For the record I did get my dog through Cliff, who is amazing. Don't anybody anywhere ever even think Cliff is less then truly great. He is so knowledgeable and just an overall awesome person who is a library when it comes to Shepherds. He is beyond reputable. Cliff is far from me, so I was just putting feelers out there just to see if someone as good as him was a little closer. With my work schedule, it'd be hard to get together with him. 
I don't understand why I have to justify my every word, every decision, everything on here. Anytime people (not just me) come here for a point in the right direction, to try to learn, to ask for help they just get bombarded with people jumping down their throat. It's exhausting. I deleted all my stuff, I won't be coming to this forum anymore. For those of you who HAVE helped, I appreciate your time. As for the others, you really need to stop and put yourself in someone else's shoes. Someone else's standards may not be as high as yours and they may not be perfect like you...but they are doing the best they can with what they know.
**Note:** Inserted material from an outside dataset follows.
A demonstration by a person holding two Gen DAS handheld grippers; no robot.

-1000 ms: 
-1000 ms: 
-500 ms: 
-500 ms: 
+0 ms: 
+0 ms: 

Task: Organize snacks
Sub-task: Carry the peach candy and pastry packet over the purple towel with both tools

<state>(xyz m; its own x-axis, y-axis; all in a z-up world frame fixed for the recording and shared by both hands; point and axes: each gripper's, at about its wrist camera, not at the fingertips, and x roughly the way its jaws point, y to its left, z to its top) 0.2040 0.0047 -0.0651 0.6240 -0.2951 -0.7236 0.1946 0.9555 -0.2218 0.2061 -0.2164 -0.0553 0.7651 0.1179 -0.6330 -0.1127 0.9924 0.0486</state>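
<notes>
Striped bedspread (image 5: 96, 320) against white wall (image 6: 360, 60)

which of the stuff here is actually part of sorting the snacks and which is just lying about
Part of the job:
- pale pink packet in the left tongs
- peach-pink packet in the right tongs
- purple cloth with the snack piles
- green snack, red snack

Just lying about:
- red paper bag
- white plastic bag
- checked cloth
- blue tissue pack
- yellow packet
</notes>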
Take a second and help them instead of being a butt, and maybe you'll make the whole german shepherd breed/community a little better and a little more knowledgeable.


----------



## Jack's Dad (Jun 7, 2011)

I was joking around. Some lightness on this forum would help. 

I happen to see humor in a lot of things on here but apparently this is all serious business. I'll try to remember that. 
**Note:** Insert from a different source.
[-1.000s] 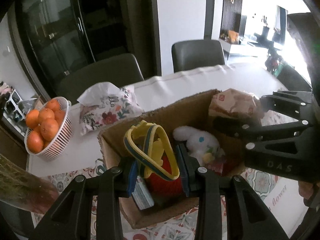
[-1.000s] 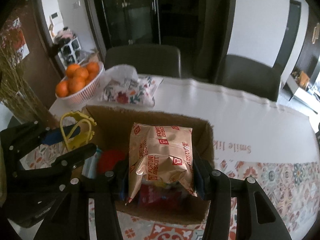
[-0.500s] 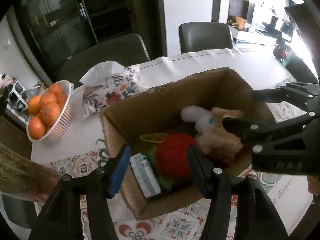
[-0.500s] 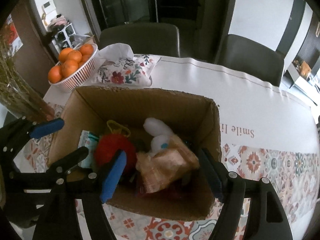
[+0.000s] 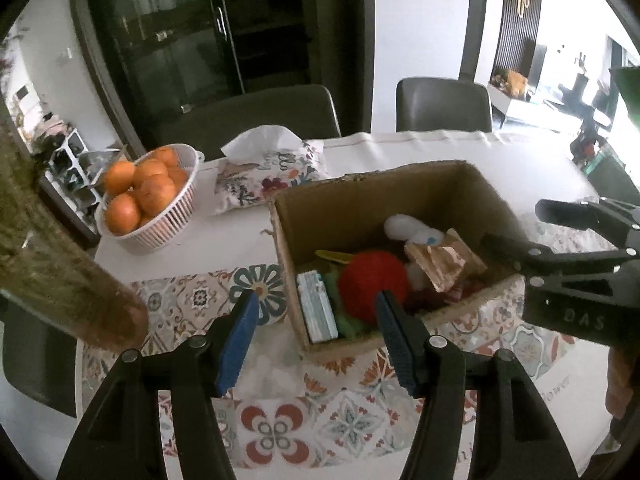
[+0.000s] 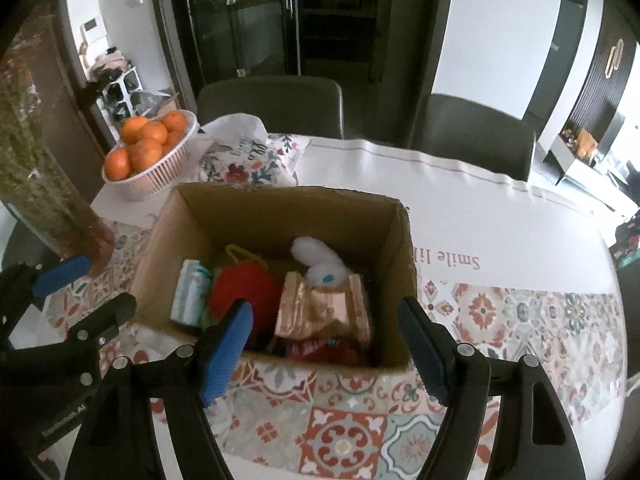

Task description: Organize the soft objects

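Now both grippers hang over the near edge of the cardboard box (image 6: 280,208), lower centre of each view. The left gripper (image 5: 316,320) has just been opening its jaws, and nothing sits between them. The right gripper (image 6: 326,338) stands spread and empty too. Inside the box lie the biscuit bag (image 6: 324,312), a red ball (image 6: 244,292), a white plush (image 6: 320,264) and a yellow ring (image 6: 242,254).

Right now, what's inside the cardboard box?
In the cardboard box: a red ball, white plush, crumpled biscuit bag, pale packet, yellow ring. A red wrapper shows beneath the bag; anything deeper is covered.
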Motion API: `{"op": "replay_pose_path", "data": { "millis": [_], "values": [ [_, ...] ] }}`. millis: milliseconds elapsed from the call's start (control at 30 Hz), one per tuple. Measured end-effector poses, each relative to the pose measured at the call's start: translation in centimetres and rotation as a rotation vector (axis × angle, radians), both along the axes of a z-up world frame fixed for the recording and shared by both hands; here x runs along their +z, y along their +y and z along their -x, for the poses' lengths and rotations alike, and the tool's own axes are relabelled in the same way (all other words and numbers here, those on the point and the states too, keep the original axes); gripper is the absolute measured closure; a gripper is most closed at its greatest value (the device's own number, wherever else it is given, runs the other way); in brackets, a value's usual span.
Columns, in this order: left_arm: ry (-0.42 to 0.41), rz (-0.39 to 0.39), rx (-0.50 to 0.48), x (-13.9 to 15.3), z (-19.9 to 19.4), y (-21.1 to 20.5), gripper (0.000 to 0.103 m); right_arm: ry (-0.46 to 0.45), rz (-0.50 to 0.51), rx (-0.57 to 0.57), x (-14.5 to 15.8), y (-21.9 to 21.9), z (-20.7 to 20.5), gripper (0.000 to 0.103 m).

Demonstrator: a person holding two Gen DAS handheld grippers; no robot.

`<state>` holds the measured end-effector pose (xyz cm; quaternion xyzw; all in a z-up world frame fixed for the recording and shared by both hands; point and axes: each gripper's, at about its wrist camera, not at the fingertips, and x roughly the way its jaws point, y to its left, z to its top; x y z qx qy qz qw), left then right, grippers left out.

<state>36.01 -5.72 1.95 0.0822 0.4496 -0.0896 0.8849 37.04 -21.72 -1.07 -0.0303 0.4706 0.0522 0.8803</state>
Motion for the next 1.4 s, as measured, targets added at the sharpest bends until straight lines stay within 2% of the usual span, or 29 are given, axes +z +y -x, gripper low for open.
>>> {"op": "replay_pose_path", "data": {
  "millis": [233, 467, 567, 633, 833, 1033, 1400],
  "values": [
    [-0.099, -0.036, 0.022, 2.5, 5.0, 0.3, 0.036, -0.087, 0.040, -0.022, 2.5, 0.0, 5.3, 0.027],
    [-0.155, 0.028, 0.056, 4.2, 9.8, 1.4, 0.035, -0.145, 0.040, -0.055, 4.0, -0.1, 11.2, 0.027],
    [-0.173, 0.036, 0.056, 4.6, 11.9, 1.6, 0.031, -0.181, 0.038, -0.062, 4.5, 0.1, 13.5, 0.026],
    [-0.188, 0.038, 0.061, 4.7, 13.4, 1.8, 0.031, -0.208, 0.044, -0.072, 4.8, 0.4, 15.0, 0.021],
    [-0.239, 0.025, 0.061, 5.0, 17.7, 2.4, 0.030, -0.282, 0.054, -0.088, 5.4, 1.1, 20.0, 0.018],
    [-0.307, 0.022, 0.066, 5.8, 22.1, 3.1, 0.023, -0.343, 0.044, -0.086, 6.2, 1.7, 24.6, 0.014],
    [-0.406, 0.018, 0.066, 6.3, 29.0, 3.7, 0.020, -0.435, 0.046, -0.108, 6.2, 2.0, 32.0, 0.011]
  ]
}}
I can read and was aware the OP was asking for a mentor.


----------



## Jax08 (Feb 13, 2009)

welll....excuse me


----------



## Lucy Dog (Aug 10, 2008)

And I actually thought this thread was going well. No one was really being judgmental for a "i want to breed my dog" thread.

Liss... I'm not going to question your dog's pedigree for a second. The first thing I'd like to see from a potential puppy is health testing from parents. Have you done anything yet? If not, call around to local vets and see who does OFA x-rays and for prices. At the very least, I'd like to see hips/elbows/DM all ofa certified. That's me though. I think that would be a good start.
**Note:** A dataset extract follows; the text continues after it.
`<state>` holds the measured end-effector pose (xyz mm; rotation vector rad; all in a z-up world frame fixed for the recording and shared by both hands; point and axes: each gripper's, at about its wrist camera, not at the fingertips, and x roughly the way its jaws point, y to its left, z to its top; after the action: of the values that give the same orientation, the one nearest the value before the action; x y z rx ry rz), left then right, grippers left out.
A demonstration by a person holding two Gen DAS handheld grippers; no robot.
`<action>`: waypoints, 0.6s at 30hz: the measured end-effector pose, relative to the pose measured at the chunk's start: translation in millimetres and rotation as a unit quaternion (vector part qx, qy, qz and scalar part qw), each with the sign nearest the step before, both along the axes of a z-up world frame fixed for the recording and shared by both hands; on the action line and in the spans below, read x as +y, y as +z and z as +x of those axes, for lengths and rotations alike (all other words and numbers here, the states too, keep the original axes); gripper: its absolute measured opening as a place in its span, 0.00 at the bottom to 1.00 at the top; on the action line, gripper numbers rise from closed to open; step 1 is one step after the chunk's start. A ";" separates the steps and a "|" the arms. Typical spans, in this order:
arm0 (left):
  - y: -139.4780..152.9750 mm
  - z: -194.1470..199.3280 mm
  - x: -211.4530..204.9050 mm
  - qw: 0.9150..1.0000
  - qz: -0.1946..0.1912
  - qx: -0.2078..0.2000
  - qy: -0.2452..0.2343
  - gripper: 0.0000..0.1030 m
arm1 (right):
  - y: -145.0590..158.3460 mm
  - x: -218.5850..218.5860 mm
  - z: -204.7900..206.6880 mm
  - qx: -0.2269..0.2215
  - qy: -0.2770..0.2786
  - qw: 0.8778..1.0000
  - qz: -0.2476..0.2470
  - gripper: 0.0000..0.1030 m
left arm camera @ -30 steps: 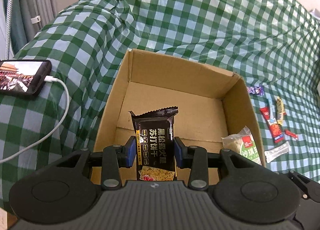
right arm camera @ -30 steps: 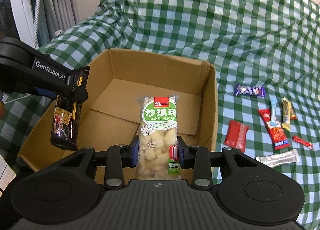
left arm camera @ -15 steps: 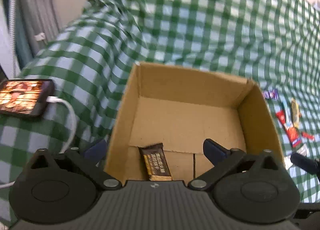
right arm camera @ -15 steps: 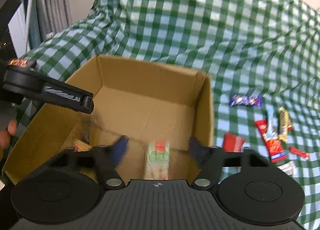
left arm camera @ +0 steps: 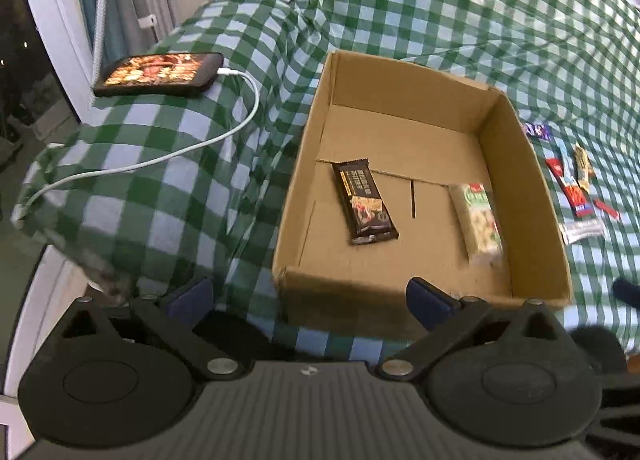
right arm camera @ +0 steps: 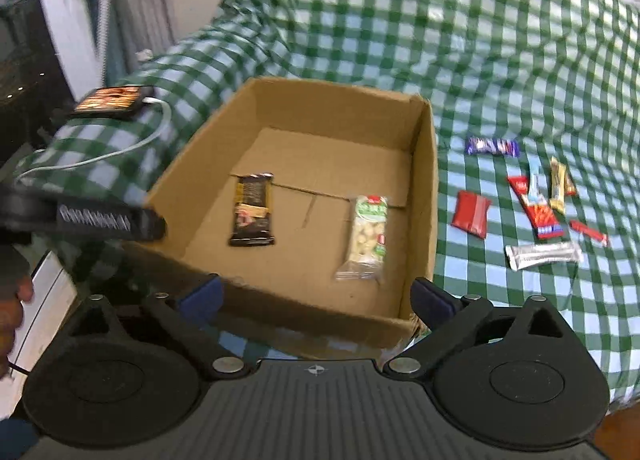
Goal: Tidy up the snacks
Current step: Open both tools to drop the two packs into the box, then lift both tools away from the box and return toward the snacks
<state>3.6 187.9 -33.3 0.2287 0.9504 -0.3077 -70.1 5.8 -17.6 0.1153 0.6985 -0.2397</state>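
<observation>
Lying flat in cardboard box (right arm camera: 424, 164): black cracker packet (right arm camera: 253, 209), green-labelled packet (right arm camera: 365, 237). Left claw (left arm camera: 310, 294) spread wide, empty. Right claw (right arm camera: 316, 296) opening, nothing between.

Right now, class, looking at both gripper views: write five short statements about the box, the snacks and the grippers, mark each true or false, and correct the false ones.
1. Two snacks lie in the cardboard box. True: the black packet and the green-labelled packet.
2. The left gripper holds the black packet. False: nothing is between its jaws.
3. The right gripper is opening, with nothing in it. True.
4. The red pouch is inside the box. False: it lies on the checked cloth.
5. The phone is unplugged. False: a white cable is attached.
</observation>
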 end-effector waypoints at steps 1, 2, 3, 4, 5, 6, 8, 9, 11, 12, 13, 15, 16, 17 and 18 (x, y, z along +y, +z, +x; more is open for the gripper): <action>5.5 -8.4 3.6 1.000 -0.002 -0.008 0.001 1.00 | 3.5 4.9 -7.8 -0.008 0.003 1.000 -0.010 0.98; 10.2 -14.3 5.9 1.000 -0.006 -0.015 0.002 1.00 | 7.2 9.1 -15.2 -0.016 0.002 1.000 -0.020 0.98; 15.8 -20.6 10.3 1.000 -0.013 -0.022 0.002 1.00 | 10.6 12.1 -23.9 -0.025 0.001 0.999 -0.027 0.98; 20.6 -25.6 12.0 0.999 -0.018 -0.027 0.002 1.00 | 14.1 14.1 -31.2 -0.034 0.000 0.999 -0.031 0.99; 24.7 -31.5 13.2 0.999 -0.024 -0.032 0.002 1.00 | 17.2 15.1 -38.6 -0.042 -0.001 0.999 -0.033 0.99; 28.6 -35.8 14.1 0.999 -0.028 -0.037 0.002 1.00 | 19.3 16.6 -45.4 -0.048 -0.002 0.998 -0.035 0.99; 35.3 -48.4 15.8 0.998 -0.035 -0.044 -0.001 1.00 | 23.6 17.6 -58.8 -0.060 -0.004 0.997 -0.039 0.99; 38.0 -55.1 16.7 0.998 -0.037 -0.048 -0.003 1.00 | 25.1 19.1 -64.8 -0.065 -0.005 0.997 -0.040 0.99; 43.1 -68.9 18.4 0.998 -0.039 -0.056 -0.008 1.00 | 29.0 21.5 -76.7 -0.077 -0.010 0.996 -0.041 0.99; 45.5 -74.9 19.1 0.997 -0.040 -0.059 -0.011 1.00 | 30.7 21.4 -82.3 -0.082 -0.011 0.996 -0.040 0.99; 48.0 -80.4 19.5 0.997 -0.040 -0.063 -0.013 1.00 | 32.1 21.8 -88.0 -0.088 -0.013 0.995 -0.039 0.99; 52.7 -88.9 21.9 0.997 -0.043 -0.067 -0.015 1.00 | 34.1 24.0 -98.5 -0.097 -0.014 0.994 -0.040 0.99; 54.1 -92.9 23.2 0.997 -0.045 -0.067 -0.015 1.00 | 34.6 25.5 -103.2 -0.101 -0.013 0.994 -0.042 0.99; 55.4 -95.6 24.2 0.996 -0.047 -0.068 -0.014 1.00 | 35.1 27.1 -108.0 -0.104 -0.012 0.994 -0.043 0.99; 57.4 -98.2 25.3 0.996 -0.049 -0.069 -0.014 1.00 | 35.5 28.2 -112.2 -0.107 -0.010 0.993 -0.044 0.99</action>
<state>-94.6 213.2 24.1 0.1706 0.7937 -0.3582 -182.3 34.0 17.9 0.0618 0.4727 -0.2726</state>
And out of curiosity... why did you want to breed him? If it's not because you love him or for money or anything like that... what's the reason, if you don't mind me asking?


----------



## Freestep (May 1, 2011)

LissG said:


> I deleted all my stuff, I won't be coming to this forum anymore.


Wow, you've been here long enough that I'm genuinely surprised that you think you can post a "I wanna breed my dog" thread without expecting a certain type of reply. And I'm also disappointed to see that, just like the rest of the people who start such a thread and don't get the responses they like, you're going to take your ball and go home rather than stick around and learn.

I thought you were different... :teary:

I hope you will still seek guidance and counsel rather than marching off and breeding your dog just to spite all of us meanies. Cliff doesn't have to be near you in order to help, email is easy.


----------



## Sunflowers (Feb 17, 2012)

Well, when you say you would like to breed your dog next year, which is four months away, and the people here think titles and health certs are needed before you even consider breeding, not to mention knowing what you're doing… people on this forum are bound to get agitated.


----------



## G-burg (Nov 10, 2002)

> Quote:
> Originally Posted by *G-burg*
> _Maybe people on here are tired of the same 'ol, same 'ol? Doesn't really matter where the dog came from..
> 
> ...


Of course not... But if it's the breeder who was mentioned, then why not? Given his knowledge and understanding of the breed.. Who better to learn from!


----------



## wolfy dog (Aug 1, 2012)

Generally when people walk away, slamming the online door behind them, it is because they don't want to face reality. It is an online tamper tantrum. After cooling down, they may get back.


----------



## cliffson1 (Sep 2, 2006)

For the record, the parents of her dog has all the certs and titles that are necessary for breeding in Europe much less America, she has been training for quite a while with the TD of the South Jersey Working Dog Club, a SDA club, and a mentor for me when it comes to training/reading dogs. He informed me last week that her dog is a super representative of the breed that you don't see much. Lastly, she does email me periodically for advice, and frankly if she had asked me about posting this question before doing, I would have advised her NOT to for the exact reasons that took place. In the long run she is ahead of the game because she HAS a really nice dog and that's the important thing.


----------



## JakodaCD OA (May 14, 2000)

and I think she mentioned that cliff was rather far from her, she's looking for someone near her I believe..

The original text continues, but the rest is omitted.